### Exercise description
Print every line of the data exactly as shown.

□ □ □ □

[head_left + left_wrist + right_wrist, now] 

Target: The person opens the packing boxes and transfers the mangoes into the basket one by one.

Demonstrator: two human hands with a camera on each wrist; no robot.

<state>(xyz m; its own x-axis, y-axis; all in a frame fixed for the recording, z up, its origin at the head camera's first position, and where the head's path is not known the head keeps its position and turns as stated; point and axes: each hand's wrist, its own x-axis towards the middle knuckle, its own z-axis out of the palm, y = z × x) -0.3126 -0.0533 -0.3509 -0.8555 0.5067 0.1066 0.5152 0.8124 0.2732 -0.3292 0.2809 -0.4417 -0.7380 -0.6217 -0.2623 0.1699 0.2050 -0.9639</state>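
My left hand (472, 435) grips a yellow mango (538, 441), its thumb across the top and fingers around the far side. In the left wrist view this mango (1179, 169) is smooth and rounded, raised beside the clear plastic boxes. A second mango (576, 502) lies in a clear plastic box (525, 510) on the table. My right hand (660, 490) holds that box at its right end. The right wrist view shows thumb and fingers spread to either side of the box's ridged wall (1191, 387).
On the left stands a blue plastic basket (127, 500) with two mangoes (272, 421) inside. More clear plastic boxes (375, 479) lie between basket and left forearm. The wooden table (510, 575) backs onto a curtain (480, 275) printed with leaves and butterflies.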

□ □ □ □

### Response for this exercise
[head_left + left_wrist + right_wrist, now] 

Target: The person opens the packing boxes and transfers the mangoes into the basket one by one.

Demonstrator: two human hands with a camera on each wrist; no robot.

<state>(xyz m; its own x-axis, y-axis; all in a frame fixed for the recording, z up, its origin at the head camera's first position, and where the head's path is not known the head keeps its position and turns as stated; point and axes: each hand's wrist, its own x-axis towards the middle knuckle, its own z-axis out of the palm, y = z × x) -0.3126 -0.0533 -0.3509 -0.8555 0.5067 0.1066 0.5152 0.8124 0.2732 -0.3292 0.2809 -0.4417 -0.7380 -0.6217 -0.2623 0.1699 0.2050 -0.9639</state>
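My left hand (472, 435) grips a yellow mango (538, 441), its thumb across the top and fingers around the far side. In the left wrist view this mango (1179, 169) is smooth and rounded, raised beside the clear plastic boxes. A second mango (576, 502) lies in a clear plastic box (525, 510) on the table. My right hand (660, 490) holds that box at its right end. The right wrist view shows thumb and fingers spread to either side of the box's ridged wall (1191, 387).
On the left stands a blue plastic basket (127, 500) with two mangoes (272, 421) inside. More clear plastic boxes (375, 479) lie between basket and left forearm. The wooden table (510, 575) backs onto a curtain (480, 275) printed with leaves and butterflies.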

The exercise is done; no more work remains.